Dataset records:
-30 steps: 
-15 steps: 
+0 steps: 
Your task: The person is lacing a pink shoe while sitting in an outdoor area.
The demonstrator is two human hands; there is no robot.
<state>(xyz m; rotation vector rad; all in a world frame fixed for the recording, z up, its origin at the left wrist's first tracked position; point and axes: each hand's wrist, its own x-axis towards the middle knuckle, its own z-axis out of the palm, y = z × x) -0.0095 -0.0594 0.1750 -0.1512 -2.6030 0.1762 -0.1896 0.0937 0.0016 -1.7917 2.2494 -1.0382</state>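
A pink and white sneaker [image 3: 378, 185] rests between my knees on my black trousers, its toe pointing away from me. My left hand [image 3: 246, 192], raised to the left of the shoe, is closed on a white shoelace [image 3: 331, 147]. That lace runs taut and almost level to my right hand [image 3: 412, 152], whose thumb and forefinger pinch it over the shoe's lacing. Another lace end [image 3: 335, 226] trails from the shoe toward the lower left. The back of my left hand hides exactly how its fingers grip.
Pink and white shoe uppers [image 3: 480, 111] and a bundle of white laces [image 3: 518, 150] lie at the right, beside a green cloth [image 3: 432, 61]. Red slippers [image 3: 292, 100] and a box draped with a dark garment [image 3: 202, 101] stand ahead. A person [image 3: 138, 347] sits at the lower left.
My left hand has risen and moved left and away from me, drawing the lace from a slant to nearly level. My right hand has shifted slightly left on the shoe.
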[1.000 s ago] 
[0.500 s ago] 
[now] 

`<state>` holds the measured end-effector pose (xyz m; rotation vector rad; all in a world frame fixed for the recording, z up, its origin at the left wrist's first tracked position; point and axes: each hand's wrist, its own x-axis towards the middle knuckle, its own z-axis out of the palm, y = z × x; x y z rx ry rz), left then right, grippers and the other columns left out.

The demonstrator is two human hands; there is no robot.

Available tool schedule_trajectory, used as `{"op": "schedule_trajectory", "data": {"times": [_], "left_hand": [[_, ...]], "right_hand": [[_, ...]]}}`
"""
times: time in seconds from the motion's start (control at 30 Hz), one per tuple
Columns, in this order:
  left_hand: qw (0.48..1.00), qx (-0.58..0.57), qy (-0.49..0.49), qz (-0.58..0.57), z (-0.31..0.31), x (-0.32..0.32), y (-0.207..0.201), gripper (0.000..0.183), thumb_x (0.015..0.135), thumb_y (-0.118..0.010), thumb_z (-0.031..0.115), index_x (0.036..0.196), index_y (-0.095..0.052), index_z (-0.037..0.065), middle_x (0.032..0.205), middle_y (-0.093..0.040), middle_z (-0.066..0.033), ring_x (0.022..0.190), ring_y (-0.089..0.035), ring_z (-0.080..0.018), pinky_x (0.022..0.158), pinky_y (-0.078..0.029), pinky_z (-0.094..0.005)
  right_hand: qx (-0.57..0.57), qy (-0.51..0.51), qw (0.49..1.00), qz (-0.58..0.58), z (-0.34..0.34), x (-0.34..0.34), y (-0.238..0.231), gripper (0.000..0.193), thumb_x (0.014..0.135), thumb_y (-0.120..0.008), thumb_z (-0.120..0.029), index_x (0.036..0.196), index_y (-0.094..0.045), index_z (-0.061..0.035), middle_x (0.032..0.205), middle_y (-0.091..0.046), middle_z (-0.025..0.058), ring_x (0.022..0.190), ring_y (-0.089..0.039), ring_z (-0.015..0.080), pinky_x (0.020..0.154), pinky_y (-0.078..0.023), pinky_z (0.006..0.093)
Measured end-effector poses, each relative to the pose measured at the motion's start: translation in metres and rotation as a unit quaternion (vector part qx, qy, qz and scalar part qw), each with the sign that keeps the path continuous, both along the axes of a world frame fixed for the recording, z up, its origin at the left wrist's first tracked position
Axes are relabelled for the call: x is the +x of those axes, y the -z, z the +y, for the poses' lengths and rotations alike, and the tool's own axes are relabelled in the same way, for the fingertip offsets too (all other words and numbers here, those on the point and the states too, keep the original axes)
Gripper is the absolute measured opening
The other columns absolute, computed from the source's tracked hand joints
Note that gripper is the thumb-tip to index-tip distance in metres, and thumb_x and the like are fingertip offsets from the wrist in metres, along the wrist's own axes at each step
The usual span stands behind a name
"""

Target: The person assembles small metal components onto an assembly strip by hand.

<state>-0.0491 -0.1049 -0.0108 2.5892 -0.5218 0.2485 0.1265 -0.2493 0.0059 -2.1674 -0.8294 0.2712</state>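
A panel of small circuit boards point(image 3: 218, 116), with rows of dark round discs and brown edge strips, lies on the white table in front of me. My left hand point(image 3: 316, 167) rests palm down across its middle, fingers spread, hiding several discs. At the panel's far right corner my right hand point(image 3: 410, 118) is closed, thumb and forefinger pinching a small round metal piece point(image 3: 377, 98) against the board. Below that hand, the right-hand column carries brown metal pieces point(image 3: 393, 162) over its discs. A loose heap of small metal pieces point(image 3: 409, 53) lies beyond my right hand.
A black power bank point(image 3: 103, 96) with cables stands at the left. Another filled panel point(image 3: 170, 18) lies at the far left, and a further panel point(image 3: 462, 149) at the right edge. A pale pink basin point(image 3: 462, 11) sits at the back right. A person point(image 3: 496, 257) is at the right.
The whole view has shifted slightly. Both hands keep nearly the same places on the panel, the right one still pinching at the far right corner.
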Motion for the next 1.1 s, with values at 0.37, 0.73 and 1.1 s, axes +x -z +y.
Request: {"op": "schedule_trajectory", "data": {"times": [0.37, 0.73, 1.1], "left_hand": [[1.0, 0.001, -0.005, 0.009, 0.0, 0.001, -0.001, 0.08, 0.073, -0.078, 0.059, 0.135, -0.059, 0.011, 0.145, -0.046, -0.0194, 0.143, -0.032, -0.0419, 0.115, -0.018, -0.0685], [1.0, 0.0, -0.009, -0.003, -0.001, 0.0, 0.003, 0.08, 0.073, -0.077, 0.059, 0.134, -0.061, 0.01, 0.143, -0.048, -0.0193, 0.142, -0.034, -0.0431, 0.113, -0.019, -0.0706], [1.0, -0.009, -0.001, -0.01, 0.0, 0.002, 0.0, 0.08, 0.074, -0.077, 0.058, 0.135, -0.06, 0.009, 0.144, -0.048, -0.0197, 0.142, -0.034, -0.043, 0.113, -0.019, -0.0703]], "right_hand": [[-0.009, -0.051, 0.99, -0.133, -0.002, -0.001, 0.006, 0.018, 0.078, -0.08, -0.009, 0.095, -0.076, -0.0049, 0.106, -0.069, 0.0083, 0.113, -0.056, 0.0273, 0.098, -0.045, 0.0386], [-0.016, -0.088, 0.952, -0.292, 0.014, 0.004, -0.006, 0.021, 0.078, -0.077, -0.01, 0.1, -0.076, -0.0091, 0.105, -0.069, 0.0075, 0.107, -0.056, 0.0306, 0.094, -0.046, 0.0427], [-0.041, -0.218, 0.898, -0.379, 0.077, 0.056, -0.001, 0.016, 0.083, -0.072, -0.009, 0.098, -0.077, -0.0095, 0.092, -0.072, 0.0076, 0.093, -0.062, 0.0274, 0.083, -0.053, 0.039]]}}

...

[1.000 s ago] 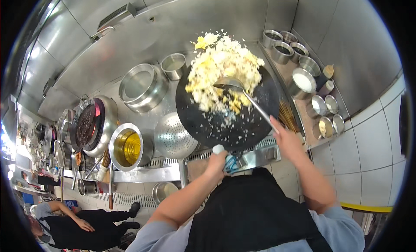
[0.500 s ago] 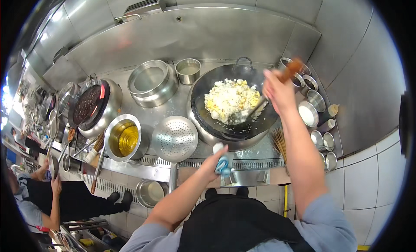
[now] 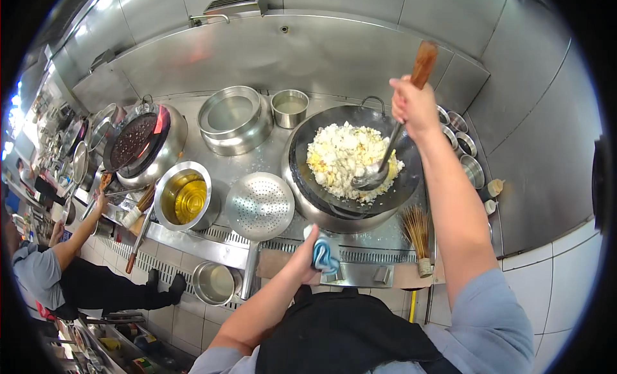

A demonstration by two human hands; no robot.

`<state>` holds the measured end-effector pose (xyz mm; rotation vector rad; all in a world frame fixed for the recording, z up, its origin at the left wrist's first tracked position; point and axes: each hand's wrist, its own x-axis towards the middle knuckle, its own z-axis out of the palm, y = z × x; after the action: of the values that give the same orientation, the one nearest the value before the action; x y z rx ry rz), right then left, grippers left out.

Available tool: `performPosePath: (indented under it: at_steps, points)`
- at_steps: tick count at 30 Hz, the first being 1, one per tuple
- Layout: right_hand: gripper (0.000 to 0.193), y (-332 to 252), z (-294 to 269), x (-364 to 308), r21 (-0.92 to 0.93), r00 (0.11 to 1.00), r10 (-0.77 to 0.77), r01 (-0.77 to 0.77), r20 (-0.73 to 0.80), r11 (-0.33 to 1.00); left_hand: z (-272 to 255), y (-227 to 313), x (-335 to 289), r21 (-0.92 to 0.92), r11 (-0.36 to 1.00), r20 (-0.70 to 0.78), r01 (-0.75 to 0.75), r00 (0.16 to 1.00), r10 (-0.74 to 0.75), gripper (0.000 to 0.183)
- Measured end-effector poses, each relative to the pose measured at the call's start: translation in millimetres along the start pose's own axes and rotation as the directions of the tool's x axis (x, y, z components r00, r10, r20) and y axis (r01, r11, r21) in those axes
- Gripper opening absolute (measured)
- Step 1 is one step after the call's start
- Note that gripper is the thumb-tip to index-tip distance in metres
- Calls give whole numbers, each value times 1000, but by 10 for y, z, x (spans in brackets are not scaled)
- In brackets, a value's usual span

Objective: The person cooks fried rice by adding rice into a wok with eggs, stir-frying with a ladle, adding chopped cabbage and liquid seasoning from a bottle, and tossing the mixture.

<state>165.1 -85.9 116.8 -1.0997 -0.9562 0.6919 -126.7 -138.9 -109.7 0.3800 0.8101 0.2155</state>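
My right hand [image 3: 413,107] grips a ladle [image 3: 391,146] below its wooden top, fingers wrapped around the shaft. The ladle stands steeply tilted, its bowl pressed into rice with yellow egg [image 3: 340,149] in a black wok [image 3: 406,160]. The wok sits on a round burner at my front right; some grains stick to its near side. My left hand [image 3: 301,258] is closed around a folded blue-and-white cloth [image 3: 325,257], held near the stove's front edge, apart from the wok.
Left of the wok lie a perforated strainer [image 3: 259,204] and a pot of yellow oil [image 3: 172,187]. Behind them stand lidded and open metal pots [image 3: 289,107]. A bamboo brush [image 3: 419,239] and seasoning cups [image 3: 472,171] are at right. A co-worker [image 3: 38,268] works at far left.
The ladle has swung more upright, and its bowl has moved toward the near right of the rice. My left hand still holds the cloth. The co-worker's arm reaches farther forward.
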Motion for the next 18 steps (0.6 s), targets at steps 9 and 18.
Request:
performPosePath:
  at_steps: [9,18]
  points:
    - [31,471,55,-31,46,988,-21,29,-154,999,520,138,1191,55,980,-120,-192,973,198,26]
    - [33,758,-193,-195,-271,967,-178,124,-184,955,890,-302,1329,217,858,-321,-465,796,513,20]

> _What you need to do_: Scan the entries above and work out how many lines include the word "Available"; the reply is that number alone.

> _Result for this exercise_: 2